Applications that cannot, by themselves, use syslog programmatically, can
instead use the logger tool that comes with BSD syslog and derivatives to send
their messages to syslog. Alternatively, logger can be used to log from e.g. a
fifo:
# mkfifo /var/run/f-prot.log
# logger -f /var/run/f-prot.log -p user.info -t F-PROT
# f-prot /usr/local/bin/f-prot -silent -ai -wrap -report=/var/run/f-prot.log
-append -disinf -auto -type -removenew /
Log file rotation — conserving disk space
Often, it is desirable to keep only recent logs, discarding older ones to
conserve disk space. The logrotate tool can be used to maintain logs, renaming
and discarding logs as necessary. You can configure logrotate on a per-logfile
basis, specifying how often logs should be rotated (as when logrotate is run
daily through cron), how many previous log files should be kept, whether old
logs should be compressed, any commands that should be run at rotate time,
whether old logfiles should be sent via email to any account, where old logs
should be placed, how big a file can get before it is rotated, and so on. Here's
an example configuration:
/var/log/cron.log {
rotate 4
weekly
missingok
notifempty
compress
}
This will keep four weeks' worth of logs (rotate 4), and rotation will occur on
a weekly basis (even if logrotate is itself run every night). logrotate will not
give up if the log file is missing and will not rotate the log if it is empty.

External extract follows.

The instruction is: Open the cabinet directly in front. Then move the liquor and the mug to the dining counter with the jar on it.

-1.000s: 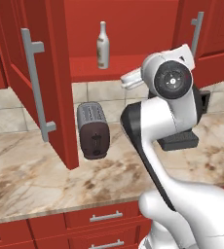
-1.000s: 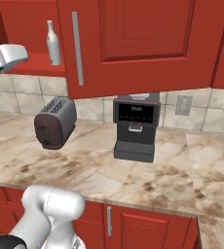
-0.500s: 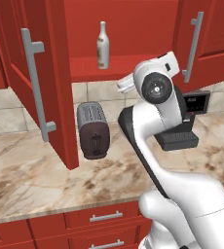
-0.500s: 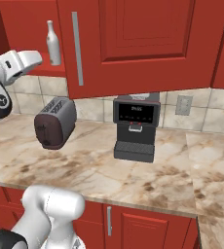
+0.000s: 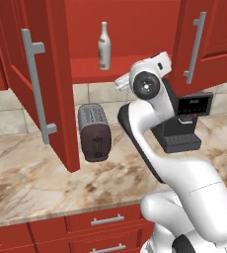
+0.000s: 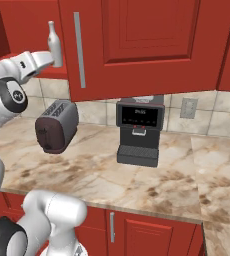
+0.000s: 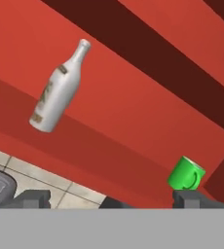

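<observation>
Red raised-panel doors of the cabinet (image 5: 41, 84) stand swung open, the left door carrying a long vertical metal bar handle (image 5: 35, 91); a second door (image 5: 204, 39) hangs at the right with its own bar handle. Just right of the left door, the liquor (image 5: 104, 46) stands upright on the cabinet's lower shelf (image 5: 93, 69), a slim pale bottle with a narrow neck and tan label; the right base view shows it (image 6: 54, 44) at the shelf's front edge. Below the shelf, a dark toaster (image 5: 94, 132) rests on the marbled stone surface (image 5: 31, 183), against a tiled wall. Further right, the white arm bends upward so that its hand reaches toward the open cabinet, level with the shelf and right of the bottle. In the hand view the fingers (image 7: 32, 198) are spread wide apart with nothing between them; the gripper (image 7: 116, 199) looks into the cabinet, the bottle (image 7: 58, 90) appearing at upper left and the mug (image 7: 186, 173), bright green with a loop handle, at lower right, well apart from the bottle on the same shelf. A black coffee machine (image 5: 184, 121) sits on the surface at the far right.
</observation>
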Controlling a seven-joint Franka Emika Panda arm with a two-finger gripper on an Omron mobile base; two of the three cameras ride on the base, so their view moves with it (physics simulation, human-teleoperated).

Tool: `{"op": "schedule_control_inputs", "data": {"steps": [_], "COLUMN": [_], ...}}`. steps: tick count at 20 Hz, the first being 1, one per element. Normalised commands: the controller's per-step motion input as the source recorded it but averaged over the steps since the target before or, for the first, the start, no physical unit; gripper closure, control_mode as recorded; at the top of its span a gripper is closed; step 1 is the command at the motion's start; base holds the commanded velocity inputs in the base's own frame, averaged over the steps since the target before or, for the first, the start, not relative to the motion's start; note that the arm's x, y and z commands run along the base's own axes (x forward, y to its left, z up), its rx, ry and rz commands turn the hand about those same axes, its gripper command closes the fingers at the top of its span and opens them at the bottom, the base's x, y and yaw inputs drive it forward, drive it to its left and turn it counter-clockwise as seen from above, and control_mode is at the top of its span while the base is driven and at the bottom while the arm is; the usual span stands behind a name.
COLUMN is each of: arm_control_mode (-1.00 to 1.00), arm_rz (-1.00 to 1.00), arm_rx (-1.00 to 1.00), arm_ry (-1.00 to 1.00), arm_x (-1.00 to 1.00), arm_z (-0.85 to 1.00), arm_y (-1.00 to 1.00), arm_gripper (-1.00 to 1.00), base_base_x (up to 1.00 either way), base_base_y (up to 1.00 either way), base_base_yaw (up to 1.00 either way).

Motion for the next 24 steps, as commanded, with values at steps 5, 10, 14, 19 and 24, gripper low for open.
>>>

Finally, it will compress old logs.
Analyzing logs
Wading through thousands to millions of log messages can be incredibly tedious
(and often unworkable), so there are log analysis tools available to parse and
correlate information from log files.
LogSentry (http://sourceforge.net/projects/sentrytools)
and
Swatch (http://swatch.sourceforge.net/)
are popular tools used to extract interesting log entries from BSD syslog–compatible
log files. The
Simple Event Coordinator (http://simple-evcorr.sourceforge.net/)
can correlate various log entries pertaining to a variety of system activities
to provide an idea of what has happened, by applying administrator-defined rules
that define contexts in which other rules can be applied and trigger commands.
Lire (http://logreport.org/lire)
is one of the most flexible log analysis tools for Linux. It can parse a large
variety of log file formats, can compute various statistics specific to the
service whose logs are being examined, and can produce reports in various
different formats.
For a production environment, having log analysis facilities is essential in
order to ensure system and network health and security.